→ **What is being asked**: Please print the line that holds "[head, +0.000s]" and each line after it to the end of the data, word for word, without any pictures.

→ **Data segment**:
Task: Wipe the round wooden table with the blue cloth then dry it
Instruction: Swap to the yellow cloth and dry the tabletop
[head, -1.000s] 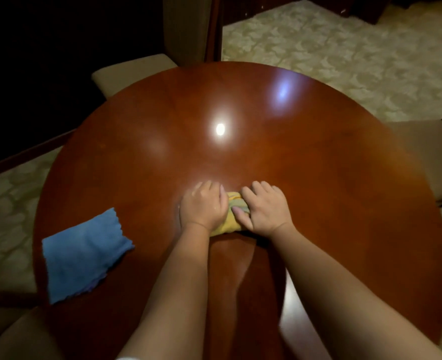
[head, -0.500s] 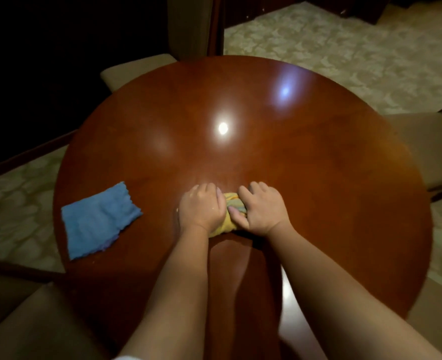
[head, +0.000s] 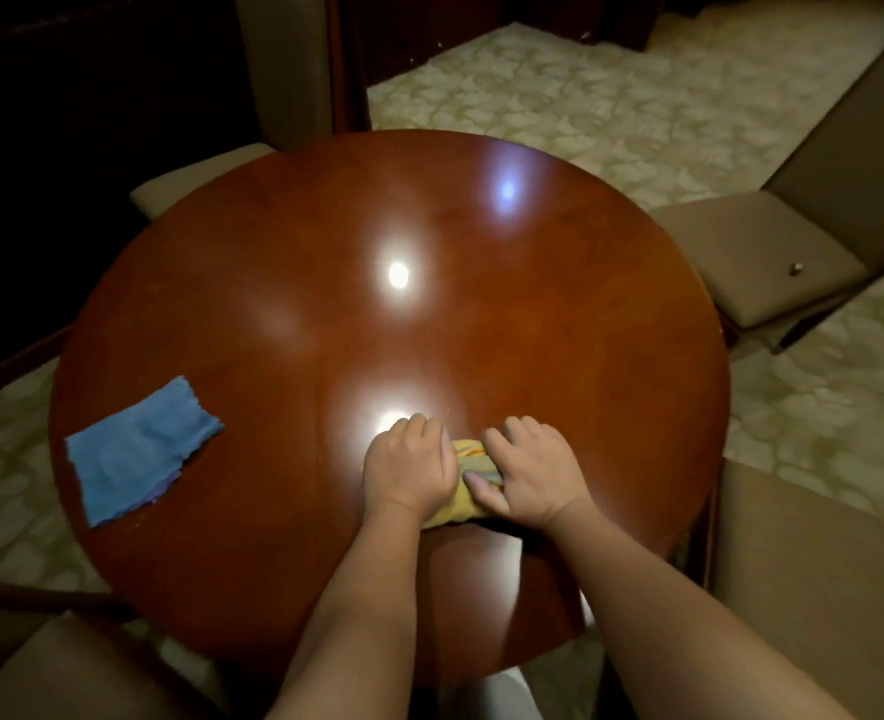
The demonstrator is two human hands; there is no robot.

→ **Exercise result**:
[head, +0.000s] 
The demonstrator is two human hands; there is no robot.

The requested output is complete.